*Exercise goal*: Collect all lines below with the string "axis".

-------

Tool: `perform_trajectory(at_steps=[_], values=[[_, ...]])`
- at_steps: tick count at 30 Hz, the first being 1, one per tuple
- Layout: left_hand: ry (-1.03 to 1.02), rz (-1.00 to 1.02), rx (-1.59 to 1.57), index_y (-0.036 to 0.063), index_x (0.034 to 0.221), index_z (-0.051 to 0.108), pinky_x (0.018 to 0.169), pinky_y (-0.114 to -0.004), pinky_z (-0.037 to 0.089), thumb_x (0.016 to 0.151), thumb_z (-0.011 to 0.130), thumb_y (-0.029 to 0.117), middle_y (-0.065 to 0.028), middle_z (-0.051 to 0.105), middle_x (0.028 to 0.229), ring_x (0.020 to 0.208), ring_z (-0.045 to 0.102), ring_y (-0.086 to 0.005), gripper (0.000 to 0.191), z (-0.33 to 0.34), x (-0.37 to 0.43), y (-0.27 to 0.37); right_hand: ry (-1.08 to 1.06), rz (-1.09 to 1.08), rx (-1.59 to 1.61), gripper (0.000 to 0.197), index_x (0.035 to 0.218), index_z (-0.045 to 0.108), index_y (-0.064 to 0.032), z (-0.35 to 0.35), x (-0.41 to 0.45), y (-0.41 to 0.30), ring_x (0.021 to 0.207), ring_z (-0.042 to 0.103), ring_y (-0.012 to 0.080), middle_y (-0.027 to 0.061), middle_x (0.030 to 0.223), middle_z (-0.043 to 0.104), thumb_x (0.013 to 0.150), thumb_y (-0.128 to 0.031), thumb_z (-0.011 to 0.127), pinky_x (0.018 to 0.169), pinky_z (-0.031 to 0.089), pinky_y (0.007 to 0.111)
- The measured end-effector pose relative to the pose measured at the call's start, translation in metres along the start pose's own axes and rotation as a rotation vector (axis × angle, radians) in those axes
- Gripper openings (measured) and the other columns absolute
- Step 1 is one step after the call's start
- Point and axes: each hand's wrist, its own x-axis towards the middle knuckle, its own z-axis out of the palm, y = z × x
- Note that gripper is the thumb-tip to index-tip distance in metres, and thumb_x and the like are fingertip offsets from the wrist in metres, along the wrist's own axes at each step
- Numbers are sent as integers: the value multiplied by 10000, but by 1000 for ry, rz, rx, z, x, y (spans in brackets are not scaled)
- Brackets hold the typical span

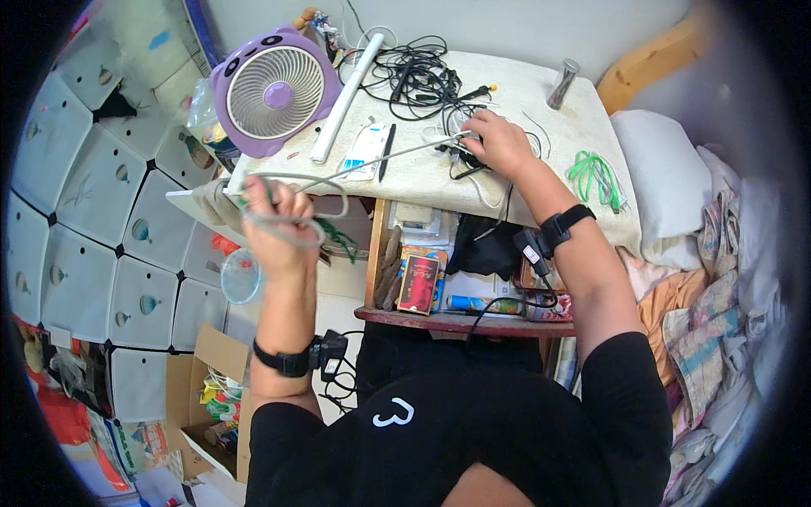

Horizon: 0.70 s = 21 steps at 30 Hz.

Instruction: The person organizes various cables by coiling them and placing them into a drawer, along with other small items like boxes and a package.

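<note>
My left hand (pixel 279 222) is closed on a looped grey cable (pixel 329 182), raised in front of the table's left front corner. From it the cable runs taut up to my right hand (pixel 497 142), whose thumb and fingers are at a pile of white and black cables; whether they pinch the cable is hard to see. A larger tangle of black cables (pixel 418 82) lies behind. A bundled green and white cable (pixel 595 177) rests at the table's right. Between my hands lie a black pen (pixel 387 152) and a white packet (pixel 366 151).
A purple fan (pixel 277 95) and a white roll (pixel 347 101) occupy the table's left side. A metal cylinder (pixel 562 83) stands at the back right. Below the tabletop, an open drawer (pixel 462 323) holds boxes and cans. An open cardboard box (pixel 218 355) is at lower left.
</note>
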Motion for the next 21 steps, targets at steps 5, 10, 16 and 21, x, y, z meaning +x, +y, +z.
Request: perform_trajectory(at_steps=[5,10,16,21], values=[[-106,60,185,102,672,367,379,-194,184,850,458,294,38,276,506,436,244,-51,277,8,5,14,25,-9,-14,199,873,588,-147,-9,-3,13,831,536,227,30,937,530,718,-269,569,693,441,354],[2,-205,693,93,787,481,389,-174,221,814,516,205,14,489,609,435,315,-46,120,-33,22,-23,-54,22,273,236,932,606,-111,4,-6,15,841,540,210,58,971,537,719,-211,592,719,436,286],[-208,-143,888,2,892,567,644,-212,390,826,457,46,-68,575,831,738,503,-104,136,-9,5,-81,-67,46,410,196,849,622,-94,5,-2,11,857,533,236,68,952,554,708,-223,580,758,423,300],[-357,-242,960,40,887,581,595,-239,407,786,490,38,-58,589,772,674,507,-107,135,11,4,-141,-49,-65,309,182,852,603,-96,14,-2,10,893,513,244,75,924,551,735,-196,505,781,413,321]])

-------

*Task response*:
- The measured end-effector pose relative to the pose measured at the call's start, translation in metres along the start pose's own axes and rotation as a rotation vector (axis × angle, radians) in those axes
- Point and axes: each hand's wrist, its own x-axis towards the middle knuckle, its own z-axis out of the palm, y = z × x

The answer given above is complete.